# Task goal
The listing that follows should be duplicated character for character.

# Available data
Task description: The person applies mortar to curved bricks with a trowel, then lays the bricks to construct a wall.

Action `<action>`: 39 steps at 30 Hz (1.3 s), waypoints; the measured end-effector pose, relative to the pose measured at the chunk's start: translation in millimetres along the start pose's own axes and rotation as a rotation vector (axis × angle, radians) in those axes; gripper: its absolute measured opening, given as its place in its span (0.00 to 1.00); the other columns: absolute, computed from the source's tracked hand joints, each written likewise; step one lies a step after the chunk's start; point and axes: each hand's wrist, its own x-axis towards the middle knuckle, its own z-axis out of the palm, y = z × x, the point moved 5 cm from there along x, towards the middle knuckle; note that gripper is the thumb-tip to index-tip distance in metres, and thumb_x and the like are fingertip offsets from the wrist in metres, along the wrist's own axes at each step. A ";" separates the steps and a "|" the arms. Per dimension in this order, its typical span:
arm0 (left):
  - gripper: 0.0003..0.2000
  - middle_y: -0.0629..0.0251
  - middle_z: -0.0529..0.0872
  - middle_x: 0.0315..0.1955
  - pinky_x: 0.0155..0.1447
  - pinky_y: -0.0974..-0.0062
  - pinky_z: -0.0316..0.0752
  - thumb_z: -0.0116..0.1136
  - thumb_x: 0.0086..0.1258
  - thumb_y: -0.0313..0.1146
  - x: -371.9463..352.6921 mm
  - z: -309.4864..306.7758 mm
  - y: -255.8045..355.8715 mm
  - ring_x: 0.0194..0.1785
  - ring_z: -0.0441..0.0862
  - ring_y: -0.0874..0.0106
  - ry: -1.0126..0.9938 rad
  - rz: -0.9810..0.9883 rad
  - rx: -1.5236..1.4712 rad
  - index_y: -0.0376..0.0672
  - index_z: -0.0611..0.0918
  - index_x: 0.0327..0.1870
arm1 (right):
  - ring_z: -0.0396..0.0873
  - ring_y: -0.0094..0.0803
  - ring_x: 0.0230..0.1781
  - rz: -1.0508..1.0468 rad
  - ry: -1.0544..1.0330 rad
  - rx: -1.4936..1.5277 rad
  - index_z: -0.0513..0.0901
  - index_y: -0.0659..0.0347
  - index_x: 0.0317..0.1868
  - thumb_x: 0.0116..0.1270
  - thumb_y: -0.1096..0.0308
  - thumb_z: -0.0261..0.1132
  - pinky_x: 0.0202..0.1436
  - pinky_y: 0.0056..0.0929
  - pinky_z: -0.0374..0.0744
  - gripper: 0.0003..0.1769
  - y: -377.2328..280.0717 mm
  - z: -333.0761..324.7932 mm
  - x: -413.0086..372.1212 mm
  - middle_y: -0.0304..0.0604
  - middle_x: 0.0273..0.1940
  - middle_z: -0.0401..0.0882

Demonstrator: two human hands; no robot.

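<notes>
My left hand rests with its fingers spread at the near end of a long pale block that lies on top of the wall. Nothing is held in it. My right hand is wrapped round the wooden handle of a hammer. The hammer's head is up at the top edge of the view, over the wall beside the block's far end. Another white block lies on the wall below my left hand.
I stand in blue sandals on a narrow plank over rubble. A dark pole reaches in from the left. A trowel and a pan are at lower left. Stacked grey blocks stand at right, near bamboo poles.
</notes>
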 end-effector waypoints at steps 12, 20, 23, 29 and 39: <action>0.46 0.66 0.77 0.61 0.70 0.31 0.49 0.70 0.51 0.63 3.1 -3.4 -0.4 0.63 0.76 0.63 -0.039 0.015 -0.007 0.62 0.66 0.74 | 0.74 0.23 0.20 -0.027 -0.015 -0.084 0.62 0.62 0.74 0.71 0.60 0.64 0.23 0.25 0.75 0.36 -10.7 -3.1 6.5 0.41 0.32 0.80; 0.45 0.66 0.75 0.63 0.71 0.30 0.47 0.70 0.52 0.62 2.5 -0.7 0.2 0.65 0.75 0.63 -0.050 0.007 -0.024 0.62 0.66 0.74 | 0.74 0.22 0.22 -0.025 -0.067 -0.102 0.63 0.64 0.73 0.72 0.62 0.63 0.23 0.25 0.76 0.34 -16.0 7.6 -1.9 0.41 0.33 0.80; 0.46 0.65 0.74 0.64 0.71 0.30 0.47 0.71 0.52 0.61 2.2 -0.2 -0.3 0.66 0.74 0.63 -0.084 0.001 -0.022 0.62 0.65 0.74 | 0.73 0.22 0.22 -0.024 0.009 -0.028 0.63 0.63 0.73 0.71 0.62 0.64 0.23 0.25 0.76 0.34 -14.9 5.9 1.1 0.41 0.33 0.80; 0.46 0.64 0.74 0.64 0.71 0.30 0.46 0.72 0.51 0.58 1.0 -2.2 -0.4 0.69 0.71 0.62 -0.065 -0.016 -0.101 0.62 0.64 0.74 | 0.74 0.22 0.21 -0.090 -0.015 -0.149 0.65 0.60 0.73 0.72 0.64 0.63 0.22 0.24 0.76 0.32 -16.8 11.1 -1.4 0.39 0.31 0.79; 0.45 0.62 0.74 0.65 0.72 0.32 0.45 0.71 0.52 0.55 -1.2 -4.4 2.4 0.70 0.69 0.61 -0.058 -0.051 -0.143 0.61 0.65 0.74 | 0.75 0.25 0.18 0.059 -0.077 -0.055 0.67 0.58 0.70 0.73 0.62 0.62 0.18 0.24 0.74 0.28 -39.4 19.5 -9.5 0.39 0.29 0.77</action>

# Expected answer
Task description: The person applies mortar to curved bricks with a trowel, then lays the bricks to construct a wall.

Action `<action>`: 39 steps at 30 Hz (1.3 s), waypoints; the measured end-effector pose, relative to the pose measured at the chunk's start: translation in millimetres along the start pose's own axes and rotation as a rotation vector (axis × angle, radians) in those axes; gripper: its absolute measured opening, given as its place in its span (0.00 to 1.00); the other columns: absolute, computed from the source's tracked hand joints, each written likewise; step one lies a step after the chunk's start; point and axes: each hand's wrist, its own x-axis towards the middle knuckle, its own z-axis out of the palm, y = z × x, the point moved 5 cm from there along x, towards the middle knuckle; note that gripper is the thumb-tip to index-tip distance in metres, and thumb_x and the like are fingertip offsets from the wrist in metres, along the wrist's own axes at each step. A ";" separates the steps and a "|" the arms. Per dimension in this order, its typical span:
arm0 (left):
  - gripper: 0.0003..0.2000
  - middle_y: -0.0629..0.0251
  - middle_z: -0.0529..0.0872
  - middle_x: 0.0315..0.1955
  - pinky_x: 0.0155..0.1447
  - pinky_y: -0.0974..-0.0062
  - pinky_z: -0.0316..0.0752
  - thumb_z: -0.0116..0.1136
  - thumb_x: 0.0086..0.1258
  - thumb_y: -0.0313..0.1146
  - x: -371.9463..352.6921 mm
  - z: -309.4864..306.7758 mm
  - y: -255.8045..355.8715 mm
  - ring_x: 0.0194..0.1785
  - ring_z: -0.0441..0.0862
  - ring_y: -0.0874..0.0106
  - ry: -1.0126..0.9938 rad
  - rz: -0.9810..0.9883 rad
  - rx: -1.5236..1.4712 rad
  - index_y: -0.0376..0.0672
  - index_z: -0.0611..0.0918
  - index_x: 0.0327..0.1870
arm1 (right):
  - ring_z: -0.0396..0.0873
  - ring_y: -0.0094..0.0803
  - ring_x: 0.0230..0.1781
  - rz: -1.0508..1.0468 rad
  - ry: -1.0544..1.0330 rad
  - rx: -1.4936..1.5277 rad
  - index_z: -0.0513..0.0901
  - index_y: -0.0659..0.0347
  - index_x: 0.0317..0.1868
  - thumb_x: 0.0116..0.1270
  - thumb_y: -0.1096..0.0308
  - thumb_z: -0.0261..0.1132
  - pinky_x: 0.0202..0.1436
  - pinky_y: 0.0056..0.0929
  - pinky_z: -0.0374..0.0744
  - gripper: 0.0003..0.1769
  - y: -377.2328..280.0717 mm
  - z: -333.0761..324.7932 mm
  - x: -413.0086..372.1212 mm
  - middle_y: -0.0304..0.0604
  - middle_x: 0.0273..0.1940
  - middle_z: -0.0401..0.0882

Demonstrator: two human hands; no robot.

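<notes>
My left hand rests with its fingers spread at the near end of a long pale block that lies on top of the wall. Nothing is held in it. My right hand is wrapped round the wooden handle of a hammer. The hammer's head is up at the top edge of the view, over the wall beside the block's far end. Another white block lies on the wall below my left hand.
I stand in blue sandals on a narrow plank over rubble. A dark pole reaches in from the left. A trowel and a pan are at lower left. Stacked grey blocks stand at right, near bamboo poles.
</notes>
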 end-effector waypoints at steps 12, 20, 23, 29 and 39: <action>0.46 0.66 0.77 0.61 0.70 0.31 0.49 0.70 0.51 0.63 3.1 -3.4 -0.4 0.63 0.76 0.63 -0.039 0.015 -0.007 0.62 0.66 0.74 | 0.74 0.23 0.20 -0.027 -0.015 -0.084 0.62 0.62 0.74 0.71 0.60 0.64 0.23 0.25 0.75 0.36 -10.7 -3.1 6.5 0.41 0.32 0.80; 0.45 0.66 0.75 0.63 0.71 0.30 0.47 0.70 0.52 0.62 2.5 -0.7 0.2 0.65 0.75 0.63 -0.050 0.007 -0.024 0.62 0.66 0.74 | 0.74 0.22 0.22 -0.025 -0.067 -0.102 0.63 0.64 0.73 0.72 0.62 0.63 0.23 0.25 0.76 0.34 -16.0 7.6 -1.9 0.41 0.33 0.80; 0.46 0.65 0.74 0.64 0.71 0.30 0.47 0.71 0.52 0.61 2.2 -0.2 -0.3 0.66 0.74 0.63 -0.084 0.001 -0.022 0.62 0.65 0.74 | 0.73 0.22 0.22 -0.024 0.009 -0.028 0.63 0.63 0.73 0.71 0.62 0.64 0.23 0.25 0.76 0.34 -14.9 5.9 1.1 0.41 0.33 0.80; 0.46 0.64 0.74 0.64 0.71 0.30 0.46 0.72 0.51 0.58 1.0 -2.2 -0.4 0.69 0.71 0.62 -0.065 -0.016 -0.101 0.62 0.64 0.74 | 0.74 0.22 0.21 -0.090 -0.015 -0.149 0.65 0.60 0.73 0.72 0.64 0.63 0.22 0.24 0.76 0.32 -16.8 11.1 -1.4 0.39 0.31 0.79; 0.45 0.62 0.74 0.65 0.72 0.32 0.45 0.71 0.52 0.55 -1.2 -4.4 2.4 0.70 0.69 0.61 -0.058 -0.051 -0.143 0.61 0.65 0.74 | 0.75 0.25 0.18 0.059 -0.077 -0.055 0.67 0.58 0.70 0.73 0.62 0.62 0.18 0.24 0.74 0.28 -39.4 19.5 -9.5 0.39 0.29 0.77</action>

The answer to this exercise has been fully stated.